▶ _Work required_: Quote only the span from the first line of the entries to the line containing "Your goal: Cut", both ends kept. Leave every picture out.

[[ Raw data open ]]

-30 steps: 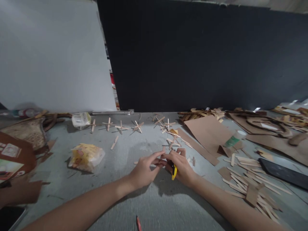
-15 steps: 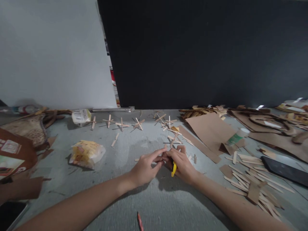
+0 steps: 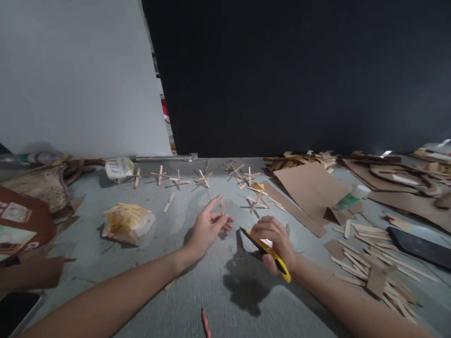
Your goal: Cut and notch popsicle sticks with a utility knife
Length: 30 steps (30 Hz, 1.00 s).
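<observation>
My left hand is raised a little above the grey table, pinching a short wooden stick upright between thumb and fingers, its index finger pointing out. To its right, my right hand grips a yellow and black utility knife whose tip points left toward the left hand. The two hands are apart. Several small crosses of glued sticks lie in a row at the back of the table.
A plastic bag of yellow things lies left. Brown cardboard sheets, a green glue bottle and a pile of loose sticks lie right, with a black slab beyond. A red pencil lies at the front edge.
The hands, which were together over a stick on the table, have parted. The left hand lifted with a short stick; the right hand drew back and raised the knife.
</observation>
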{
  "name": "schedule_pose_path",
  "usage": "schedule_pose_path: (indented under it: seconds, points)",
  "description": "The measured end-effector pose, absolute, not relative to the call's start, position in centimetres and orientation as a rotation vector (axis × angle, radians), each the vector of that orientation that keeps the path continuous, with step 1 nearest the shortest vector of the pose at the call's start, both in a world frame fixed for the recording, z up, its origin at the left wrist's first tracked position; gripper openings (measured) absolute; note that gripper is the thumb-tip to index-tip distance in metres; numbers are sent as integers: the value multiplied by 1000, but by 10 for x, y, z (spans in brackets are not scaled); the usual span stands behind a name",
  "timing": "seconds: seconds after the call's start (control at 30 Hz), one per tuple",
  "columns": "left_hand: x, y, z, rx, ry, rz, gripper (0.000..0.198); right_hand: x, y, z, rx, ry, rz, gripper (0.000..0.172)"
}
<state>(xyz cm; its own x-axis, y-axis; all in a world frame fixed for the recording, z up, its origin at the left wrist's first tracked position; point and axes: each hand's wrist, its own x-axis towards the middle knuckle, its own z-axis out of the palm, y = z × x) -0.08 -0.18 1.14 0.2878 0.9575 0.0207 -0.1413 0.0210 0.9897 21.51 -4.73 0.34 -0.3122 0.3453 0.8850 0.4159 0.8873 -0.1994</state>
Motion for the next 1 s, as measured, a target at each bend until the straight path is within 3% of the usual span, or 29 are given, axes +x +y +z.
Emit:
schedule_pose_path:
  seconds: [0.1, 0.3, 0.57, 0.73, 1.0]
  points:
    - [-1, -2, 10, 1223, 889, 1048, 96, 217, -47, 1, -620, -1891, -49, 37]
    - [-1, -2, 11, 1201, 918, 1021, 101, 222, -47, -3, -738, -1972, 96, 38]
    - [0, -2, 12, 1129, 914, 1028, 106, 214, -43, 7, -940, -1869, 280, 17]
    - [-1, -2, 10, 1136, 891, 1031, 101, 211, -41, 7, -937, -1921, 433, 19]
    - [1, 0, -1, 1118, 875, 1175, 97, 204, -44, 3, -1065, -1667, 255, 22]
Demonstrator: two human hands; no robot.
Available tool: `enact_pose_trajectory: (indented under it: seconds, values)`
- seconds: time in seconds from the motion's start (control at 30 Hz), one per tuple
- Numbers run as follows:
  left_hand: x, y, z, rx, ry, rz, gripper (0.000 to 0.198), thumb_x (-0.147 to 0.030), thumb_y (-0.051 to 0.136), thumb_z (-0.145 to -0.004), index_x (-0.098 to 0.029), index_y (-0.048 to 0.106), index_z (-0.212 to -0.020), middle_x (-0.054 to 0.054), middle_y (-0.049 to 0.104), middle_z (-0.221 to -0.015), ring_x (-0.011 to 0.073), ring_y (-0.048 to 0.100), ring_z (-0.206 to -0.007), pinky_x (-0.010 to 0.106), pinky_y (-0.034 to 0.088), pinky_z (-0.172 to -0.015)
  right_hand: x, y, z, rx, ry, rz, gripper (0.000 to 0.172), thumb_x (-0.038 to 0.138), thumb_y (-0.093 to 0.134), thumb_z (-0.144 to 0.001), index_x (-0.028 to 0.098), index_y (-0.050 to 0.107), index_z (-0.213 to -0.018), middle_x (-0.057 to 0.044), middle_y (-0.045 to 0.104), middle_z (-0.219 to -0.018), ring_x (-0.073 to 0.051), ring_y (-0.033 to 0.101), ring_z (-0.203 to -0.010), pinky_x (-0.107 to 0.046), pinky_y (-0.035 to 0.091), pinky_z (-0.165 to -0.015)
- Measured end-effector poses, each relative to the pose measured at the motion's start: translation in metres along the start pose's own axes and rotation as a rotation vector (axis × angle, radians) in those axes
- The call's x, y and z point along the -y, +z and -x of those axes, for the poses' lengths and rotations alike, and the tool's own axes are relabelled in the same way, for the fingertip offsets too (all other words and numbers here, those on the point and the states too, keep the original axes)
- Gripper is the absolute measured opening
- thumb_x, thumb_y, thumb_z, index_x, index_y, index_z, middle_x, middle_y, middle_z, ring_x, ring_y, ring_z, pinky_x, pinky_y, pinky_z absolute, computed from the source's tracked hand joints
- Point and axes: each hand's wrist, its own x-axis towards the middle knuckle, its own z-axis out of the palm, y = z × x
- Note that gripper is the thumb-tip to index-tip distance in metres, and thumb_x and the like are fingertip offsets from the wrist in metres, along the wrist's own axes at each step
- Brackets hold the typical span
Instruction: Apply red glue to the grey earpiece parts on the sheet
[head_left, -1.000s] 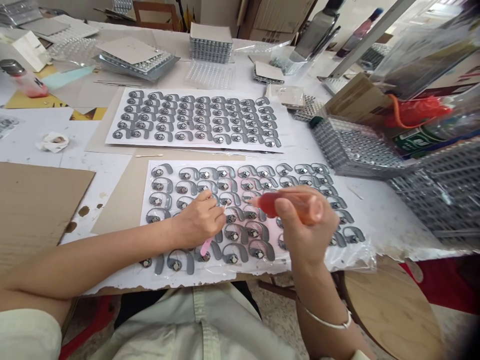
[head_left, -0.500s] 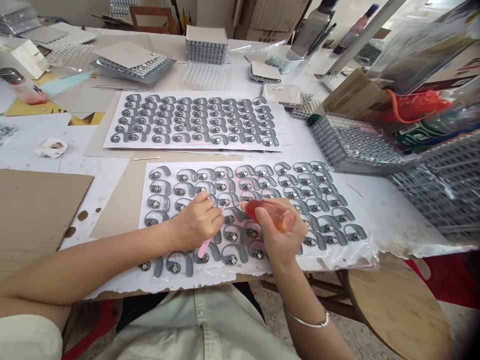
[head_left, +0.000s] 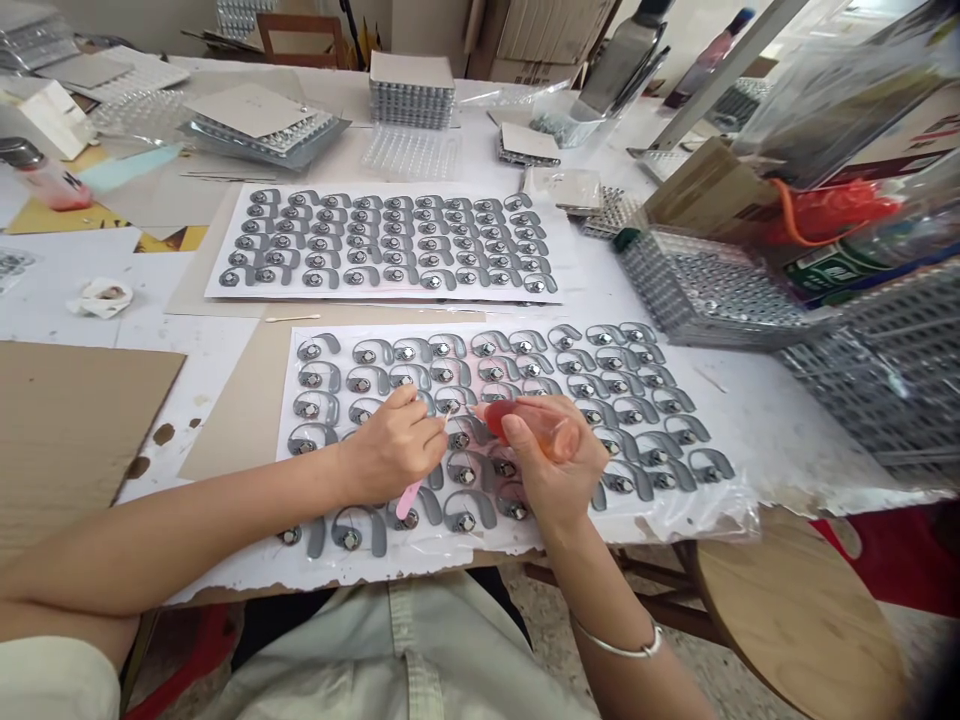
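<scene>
My left hand point(head_left: 401, 445) is closed round a slim tool with a flat pink end point(head_left: 408, 499) sticking out below the fist. By its thumb a small pale tip point(head_left: 448, 412) shows; whether it belongs to the same tool I cannot tell. In my right hand point(head_left: 566, 465) is a small squeeze bottle point(head_left: 551, 430) of red-orange liquid, tilted with its thin nozzle pointing left. Both tips meet over a grey ear-hook earphone part point(head_left: 451, 402) in the middle of the near sheet point(head_left: 300, 345). Rows of similar grey hooks with round metallic pieces surround it, some hidden under my hands.
A second sheet of grey hooks point(head_left: 390, 240) lies behind. Stacked clear trays point(head_left: 412, 95) stand at the back, more trays point(head_left: 712, 285) at the right. A cotton swab point(head_left: 292, 318) and cardboard point(head_left: 82, 430) lie left. A wooden stool point(head_left: 802, 620) stands right of me.
My right hand and the squeeze bottle have shifted very slightly left, and the bottle's body has tilted a little. My left hand stays almost where it was.
</scene>
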Motion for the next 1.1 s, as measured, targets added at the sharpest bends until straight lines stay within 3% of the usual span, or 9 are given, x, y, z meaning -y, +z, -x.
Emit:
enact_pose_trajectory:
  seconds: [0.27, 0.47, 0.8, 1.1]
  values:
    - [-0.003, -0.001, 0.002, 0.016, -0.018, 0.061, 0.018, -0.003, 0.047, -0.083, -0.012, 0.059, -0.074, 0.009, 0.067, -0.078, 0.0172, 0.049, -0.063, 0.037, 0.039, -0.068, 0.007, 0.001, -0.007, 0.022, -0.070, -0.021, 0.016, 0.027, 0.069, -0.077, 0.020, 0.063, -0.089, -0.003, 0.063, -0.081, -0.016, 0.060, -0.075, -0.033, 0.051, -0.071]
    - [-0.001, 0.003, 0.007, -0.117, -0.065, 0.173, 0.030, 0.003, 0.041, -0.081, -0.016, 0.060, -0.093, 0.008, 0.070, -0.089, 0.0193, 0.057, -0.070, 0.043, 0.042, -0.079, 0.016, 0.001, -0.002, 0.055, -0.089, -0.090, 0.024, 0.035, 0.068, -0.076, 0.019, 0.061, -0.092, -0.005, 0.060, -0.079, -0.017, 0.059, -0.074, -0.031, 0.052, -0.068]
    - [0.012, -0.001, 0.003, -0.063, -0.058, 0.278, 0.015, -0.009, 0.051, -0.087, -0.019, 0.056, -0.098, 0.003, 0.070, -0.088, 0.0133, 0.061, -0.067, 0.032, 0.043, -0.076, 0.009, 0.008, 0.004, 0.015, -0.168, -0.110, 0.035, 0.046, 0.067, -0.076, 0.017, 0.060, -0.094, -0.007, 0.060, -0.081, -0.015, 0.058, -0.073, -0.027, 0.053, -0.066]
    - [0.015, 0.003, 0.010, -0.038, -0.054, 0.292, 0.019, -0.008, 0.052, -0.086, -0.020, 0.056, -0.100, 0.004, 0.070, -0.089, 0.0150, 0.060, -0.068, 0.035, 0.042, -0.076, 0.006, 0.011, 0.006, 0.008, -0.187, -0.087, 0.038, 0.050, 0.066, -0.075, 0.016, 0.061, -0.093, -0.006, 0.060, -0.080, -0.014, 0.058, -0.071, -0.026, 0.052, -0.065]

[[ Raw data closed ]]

▶ _Answer for the task_:
-30 steps: 
-15 steps: 
+0 steps: 
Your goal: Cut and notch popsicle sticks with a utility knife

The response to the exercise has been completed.